Хуан Диего подумал, что это стоит перевести, и перевел. Ривера не обратил внимания на мертвого щенка: el jefe терпеть не мог Грязно-Белого. Хозяин свалки, несомненно, испытал облегчение от того, что противный недоносок не был бешеным и не укусил Лупе.
– Мне жаль, что собака там не прижилась, – сказал Ривера Лупе, когда девочка села в кабину грузовика, положив мертвого щенка себе на колени.
Едва Хуан Диего снова оказался в компании с Диабло и трупами в мешках в кузове пикапа, как Ривера поехал к basurero; там он подогнал грузовик к костру, который ярко пылал среди тлеющих куч.
Ривера чуть торопился, когда снимал с кузова два мешка и обливал их бензином.
– Грязно-Белый выглядит мокрым, – сказал Хуан Диего Лупе.
– Да, – сказала она, опуская щенка на землю рядом с мешками, в которых были Эсперанса и хиппи; Ривера с почтением побрызгал бензином на мертвую собачку.
Дети свалки отвернулись от огня, когда el jefe бросал трупы в мешках на раскаленные угли; внезапно пламя взметнулось к небу. Вскоре костер превратился в огромное пожарище, а Лупе все еще стояла спиной к нему. Ривера бросил маленького щенка в этот адский огонь.
– Я лучше отгоню грузовик, – сказал хозяин свалки.
Дети уже заметили, что боковое зеркало так и осталось разбитым. Ривера заявил, что никогда не заменит его; он сказал, что пусть его мучает воспоминание.
Как настоящий католик, подумал об el jefe Хуан Диего, наблюдая, как тот отъезжает подальше от внезапного жара погребального костра.
– Кто это настоящий католик? – спросила Лупе брата.
– Перестань читать мои мысли! – рявкнул Хуан Диего.
– Ничего не могу поделать, – пожала она плечами. Ривера все еще сидел в грузовике, когда Лупе сказала: – Сейчас самое время сунуть нос монстра в огонь.
– Не вижу в этом смысла, – буркнул Хуан Диего, но бросил отвалившийся нос Девы Марии в середину пожарища.
– А вот и они – как раз вовремя, – сказал Ривера, присоединяясь к ребятам, стоявшим на некотором расстоянии от этого пекла; им было видно, как к basurero мчится пыльный красный «фольксваген» брата Пепе.
Позже Хуан Диего подумал, что иезуиты, выпрыгивающие из маленького «фольксвагена», похожи на клоунов в цирке. Брат Пепе, два возмущенных священника – отец Альфонсо и отец Октавио – и, конечно, ошеломленный Эдвард Боншоу.

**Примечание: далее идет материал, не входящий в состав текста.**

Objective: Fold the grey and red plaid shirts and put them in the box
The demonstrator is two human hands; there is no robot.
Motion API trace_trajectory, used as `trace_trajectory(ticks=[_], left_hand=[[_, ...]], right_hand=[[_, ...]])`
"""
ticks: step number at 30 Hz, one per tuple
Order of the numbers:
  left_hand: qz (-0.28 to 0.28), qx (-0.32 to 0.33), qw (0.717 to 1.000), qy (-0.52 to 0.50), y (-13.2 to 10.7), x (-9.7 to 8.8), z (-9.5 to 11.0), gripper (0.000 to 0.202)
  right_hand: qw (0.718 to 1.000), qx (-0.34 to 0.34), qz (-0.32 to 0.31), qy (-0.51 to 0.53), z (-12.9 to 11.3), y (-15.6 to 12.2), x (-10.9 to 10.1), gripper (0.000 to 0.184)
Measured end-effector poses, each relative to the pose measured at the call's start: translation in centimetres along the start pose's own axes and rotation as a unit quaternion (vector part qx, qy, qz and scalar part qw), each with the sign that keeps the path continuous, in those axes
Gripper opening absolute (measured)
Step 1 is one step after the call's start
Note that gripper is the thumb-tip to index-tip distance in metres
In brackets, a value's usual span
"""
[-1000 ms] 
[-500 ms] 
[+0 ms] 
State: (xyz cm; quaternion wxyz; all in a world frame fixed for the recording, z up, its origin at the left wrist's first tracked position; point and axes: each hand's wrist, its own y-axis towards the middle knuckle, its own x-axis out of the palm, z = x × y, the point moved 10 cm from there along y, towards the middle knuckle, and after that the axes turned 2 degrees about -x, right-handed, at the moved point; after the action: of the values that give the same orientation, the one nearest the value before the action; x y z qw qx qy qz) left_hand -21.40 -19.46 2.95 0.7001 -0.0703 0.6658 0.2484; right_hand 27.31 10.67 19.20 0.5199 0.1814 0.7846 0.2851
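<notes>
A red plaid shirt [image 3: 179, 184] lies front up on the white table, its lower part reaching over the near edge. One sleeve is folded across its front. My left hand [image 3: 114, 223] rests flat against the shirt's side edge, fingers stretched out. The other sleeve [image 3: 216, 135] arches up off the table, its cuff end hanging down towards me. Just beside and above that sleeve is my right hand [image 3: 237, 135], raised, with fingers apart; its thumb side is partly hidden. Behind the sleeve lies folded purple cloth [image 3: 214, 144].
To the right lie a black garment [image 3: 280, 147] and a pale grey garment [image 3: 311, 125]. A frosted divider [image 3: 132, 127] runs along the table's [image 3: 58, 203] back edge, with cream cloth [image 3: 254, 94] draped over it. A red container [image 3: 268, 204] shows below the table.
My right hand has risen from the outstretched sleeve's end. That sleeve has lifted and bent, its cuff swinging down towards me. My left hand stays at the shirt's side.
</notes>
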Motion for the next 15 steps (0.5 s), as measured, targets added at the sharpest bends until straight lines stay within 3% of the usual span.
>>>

Вид погребального костра сам по себе свидетельствовал о том, о чем дети свалки молчали, но Лупе решила, что пение в данном случае будет уместным.
– В барабан тихо бейте и играйте на флейте, – пропела она. – И под траурный марш проводите ковбоя…
– Эсперанса не хотела бы сгореть на костре… – начал было отец Альфонсо, но хозяин свалки перебил его:
– Падре, именно этого хотели ее дети.
– Это то, что мы делаем с теми, кого любим, – сказал Хуан Диего.
Лупе безмятежно улыбалась; она наблюдала за поднимающимися, уплывающими далеко столбами дыма и вечно парящими стервятниками.
– «Там, в долине, отпойте и дерном укройте, – пропела Лупе. – Потому что я знаю вину за собою».
– Эти дети теперь сироты, – сказал сеньор Эдуардо. – Мы несем за них ответственность больше, чем когда-либо. Не так ли?
Брат Пепе не сразу ответил айовцу, а два старых священника просто переглянулись.
– А что сказал бы Грэм Грин? – спросил Хуан Диего Эдварда Боншоу.
– Грэм Грин! – воскликнул отец Альфонсо. – Только не говорите мне, Эдвард, что этот мальчик читал Грина…
– Как неуместно! – сказал отец Октавио.